*Requirement*
Repeat verbatim only the lines from the opening of the material below through the one that contains "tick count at".
═══ Recorded information
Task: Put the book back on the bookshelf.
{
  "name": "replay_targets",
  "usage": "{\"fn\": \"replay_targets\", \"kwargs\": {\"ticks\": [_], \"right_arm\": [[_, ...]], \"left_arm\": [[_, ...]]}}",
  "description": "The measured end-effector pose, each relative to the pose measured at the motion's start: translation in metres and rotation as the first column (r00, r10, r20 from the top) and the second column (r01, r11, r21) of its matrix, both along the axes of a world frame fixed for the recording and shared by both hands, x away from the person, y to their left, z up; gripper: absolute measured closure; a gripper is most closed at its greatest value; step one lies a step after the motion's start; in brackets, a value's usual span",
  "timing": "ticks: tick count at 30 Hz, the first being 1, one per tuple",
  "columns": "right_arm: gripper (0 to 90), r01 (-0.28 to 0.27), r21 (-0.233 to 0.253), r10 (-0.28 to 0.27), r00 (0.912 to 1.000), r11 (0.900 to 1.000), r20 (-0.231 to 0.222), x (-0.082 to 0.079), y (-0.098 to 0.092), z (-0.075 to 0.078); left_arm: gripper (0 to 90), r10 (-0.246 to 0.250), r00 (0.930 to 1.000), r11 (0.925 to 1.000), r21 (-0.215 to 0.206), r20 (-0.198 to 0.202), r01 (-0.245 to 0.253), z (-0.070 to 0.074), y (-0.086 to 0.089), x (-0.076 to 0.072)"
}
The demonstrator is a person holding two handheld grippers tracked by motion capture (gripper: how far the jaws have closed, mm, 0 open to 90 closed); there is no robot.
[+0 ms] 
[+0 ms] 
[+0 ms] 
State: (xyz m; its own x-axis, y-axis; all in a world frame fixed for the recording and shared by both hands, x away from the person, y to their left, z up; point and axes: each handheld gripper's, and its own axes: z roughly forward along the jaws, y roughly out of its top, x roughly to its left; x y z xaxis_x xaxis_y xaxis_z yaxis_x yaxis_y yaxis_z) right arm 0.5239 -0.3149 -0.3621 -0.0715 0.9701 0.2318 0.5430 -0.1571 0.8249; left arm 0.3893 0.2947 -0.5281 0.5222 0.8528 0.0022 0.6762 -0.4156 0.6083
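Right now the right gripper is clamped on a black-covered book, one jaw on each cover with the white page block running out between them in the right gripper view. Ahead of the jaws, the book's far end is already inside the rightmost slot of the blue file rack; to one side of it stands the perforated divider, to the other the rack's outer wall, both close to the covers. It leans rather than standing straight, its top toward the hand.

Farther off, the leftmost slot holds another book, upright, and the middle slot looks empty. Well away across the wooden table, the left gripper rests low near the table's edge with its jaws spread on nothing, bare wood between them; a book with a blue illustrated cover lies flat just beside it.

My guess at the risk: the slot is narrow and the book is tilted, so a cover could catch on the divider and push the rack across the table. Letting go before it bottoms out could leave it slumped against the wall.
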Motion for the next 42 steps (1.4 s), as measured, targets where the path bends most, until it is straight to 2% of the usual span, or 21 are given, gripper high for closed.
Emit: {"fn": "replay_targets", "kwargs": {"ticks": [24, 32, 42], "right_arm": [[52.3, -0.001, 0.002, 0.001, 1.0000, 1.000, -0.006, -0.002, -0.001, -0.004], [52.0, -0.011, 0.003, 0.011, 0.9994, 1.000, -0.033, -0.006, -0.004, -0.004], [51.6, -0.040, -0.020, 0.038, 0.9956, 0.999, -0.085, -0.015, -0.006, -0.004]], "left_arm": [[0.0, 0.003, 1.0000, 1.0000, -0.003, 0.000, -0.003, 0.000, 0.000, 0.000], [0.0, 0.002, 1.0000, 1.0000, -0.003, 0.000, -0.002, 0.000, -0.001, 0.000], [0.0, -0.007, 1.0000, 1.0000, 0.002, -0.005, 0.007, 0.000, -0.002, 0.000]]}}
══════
*Your response*
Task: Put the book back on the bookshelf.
{
  "name": "replay_targets",
  "usage": "{\"fn\": \"replay_targets\", \"kwargs\": {\"ticks\": [_], \"right_arm\": [[_, ...]], \"left_arm\": [[_, ...]]}}",
  "description": "The measured end-effector pose, each relative to the pose measured at the motion's start: translation in metres and rotation as the first column (r00, r10, r20 from the top) and the second column (r01, r11, r21) of its matrix, both along the axes of a world frame fixed for the recording and shared by both hands, x away from the person, y to their left, z up; gripper: absolute measured closure; a gripper is most closed at its greatest value; step one lies a step after the motion's start; in brackets, a value's usual span",
  "timing": "ticks: tick count at 30 Hz, the first being 1, one per tuple",

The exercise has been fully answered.